__EXERCISE DESCRIPTION__. Line by line, retype the material with nothing left out.
[[ DATASET EXCERPT open ]]
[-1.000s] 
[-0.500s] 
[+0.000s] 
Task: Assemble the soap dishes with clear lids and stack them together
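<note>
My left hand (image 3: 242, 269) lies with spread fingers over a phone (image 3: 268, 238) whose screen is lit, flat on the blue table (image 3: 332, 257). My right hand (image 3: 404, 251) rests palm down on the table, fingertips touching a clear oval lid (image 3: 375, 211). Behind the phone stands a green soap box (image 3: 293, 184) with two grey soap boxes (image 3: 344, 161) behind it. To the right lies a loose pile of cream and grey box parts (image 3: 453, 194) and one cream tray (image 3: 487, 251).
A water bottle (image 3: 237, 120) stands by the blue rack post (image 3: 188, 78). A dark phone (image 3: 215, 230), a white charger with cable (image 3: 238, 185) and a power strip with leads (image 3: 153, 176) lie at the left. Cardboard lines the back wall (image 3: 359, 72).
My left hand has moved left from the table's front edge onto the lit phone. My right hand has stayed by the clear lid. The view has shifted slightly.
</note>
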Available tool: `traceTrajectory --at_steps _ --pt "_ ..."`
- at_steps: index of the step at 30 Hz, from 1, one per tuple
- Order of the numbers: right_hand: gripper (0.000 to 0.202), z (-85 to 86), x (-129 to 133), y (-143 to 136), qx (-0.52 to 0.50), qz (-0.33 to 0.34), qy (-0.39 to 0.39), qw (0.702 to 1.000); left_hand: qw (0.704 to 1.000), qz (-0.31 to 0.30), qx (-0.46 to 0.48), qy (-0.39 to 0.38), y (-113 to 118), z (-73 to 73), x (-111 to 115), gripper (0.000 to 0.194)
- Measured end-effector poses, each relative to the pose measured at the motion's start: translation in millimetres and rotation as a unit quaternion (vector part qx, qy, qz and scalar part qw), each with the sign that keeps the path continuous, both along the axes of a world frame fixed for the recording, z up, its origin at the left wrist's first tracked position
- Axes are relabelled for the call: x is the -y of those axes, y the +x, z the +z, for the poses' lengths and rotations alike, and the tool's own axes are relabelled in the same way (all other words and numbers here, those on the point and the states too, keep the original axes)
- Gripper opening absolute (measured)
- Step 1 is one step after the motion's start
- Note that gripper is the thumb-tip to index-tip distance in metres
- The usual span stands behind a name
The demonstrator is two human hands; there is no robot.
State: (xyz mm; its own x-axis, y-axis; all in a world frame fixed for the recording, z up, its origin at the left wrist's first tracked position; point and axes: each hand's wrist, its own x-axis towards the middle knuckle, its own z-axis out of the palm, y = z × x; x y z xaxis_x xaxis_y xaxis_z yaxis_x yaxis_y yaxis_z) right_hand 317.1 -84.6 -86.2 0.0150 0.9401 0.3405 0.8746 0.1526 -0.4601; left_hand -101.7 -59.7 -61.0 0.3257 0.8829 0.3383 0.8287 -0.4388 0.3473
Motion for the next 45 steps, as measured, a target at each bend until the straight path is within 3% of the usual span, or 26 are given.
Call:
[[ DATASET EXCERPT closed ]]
__EXERCISE SOLUTION__.
[-1.000s] 
[-0.500s] 
[+0.000s] 
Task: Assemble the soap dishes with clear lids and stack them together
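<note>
My left hand (image 3: 242, 269) lies with spread fingers over a phone (image 3: 268, 238) whose screen is lit, flat on the blue table (image 3: 332, 257). My right hand (image 3: 404, 251) rests palm down on the table, fingertips touching a clear oval lid (image 3: 375, 211). Behind the phone stands a green soap box (image 3: 293, 184) with two grey soap boxes (image 3: 344, 161) behind it. To the right lies a loose pile of cream and grey box parts (image 3: 453, 194) and one cream tray (image 3: 487, 251).
A water bottle (image 3: 237, 120) stands by the blue rack post (image 3: 188, 78). A dark phone (image 3: 215, 230), a white charger with cable (image 3: 238, 185) and a power strip with leads (image 3: 153, 176) lie at the left. Cardboard lines the back wall (image 3: 359, 72).
My left hand has moved left from the table's front edge onto the lit phone. My right hand has stayed by the clear lid. The view has shifted slightly.
</note>
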Available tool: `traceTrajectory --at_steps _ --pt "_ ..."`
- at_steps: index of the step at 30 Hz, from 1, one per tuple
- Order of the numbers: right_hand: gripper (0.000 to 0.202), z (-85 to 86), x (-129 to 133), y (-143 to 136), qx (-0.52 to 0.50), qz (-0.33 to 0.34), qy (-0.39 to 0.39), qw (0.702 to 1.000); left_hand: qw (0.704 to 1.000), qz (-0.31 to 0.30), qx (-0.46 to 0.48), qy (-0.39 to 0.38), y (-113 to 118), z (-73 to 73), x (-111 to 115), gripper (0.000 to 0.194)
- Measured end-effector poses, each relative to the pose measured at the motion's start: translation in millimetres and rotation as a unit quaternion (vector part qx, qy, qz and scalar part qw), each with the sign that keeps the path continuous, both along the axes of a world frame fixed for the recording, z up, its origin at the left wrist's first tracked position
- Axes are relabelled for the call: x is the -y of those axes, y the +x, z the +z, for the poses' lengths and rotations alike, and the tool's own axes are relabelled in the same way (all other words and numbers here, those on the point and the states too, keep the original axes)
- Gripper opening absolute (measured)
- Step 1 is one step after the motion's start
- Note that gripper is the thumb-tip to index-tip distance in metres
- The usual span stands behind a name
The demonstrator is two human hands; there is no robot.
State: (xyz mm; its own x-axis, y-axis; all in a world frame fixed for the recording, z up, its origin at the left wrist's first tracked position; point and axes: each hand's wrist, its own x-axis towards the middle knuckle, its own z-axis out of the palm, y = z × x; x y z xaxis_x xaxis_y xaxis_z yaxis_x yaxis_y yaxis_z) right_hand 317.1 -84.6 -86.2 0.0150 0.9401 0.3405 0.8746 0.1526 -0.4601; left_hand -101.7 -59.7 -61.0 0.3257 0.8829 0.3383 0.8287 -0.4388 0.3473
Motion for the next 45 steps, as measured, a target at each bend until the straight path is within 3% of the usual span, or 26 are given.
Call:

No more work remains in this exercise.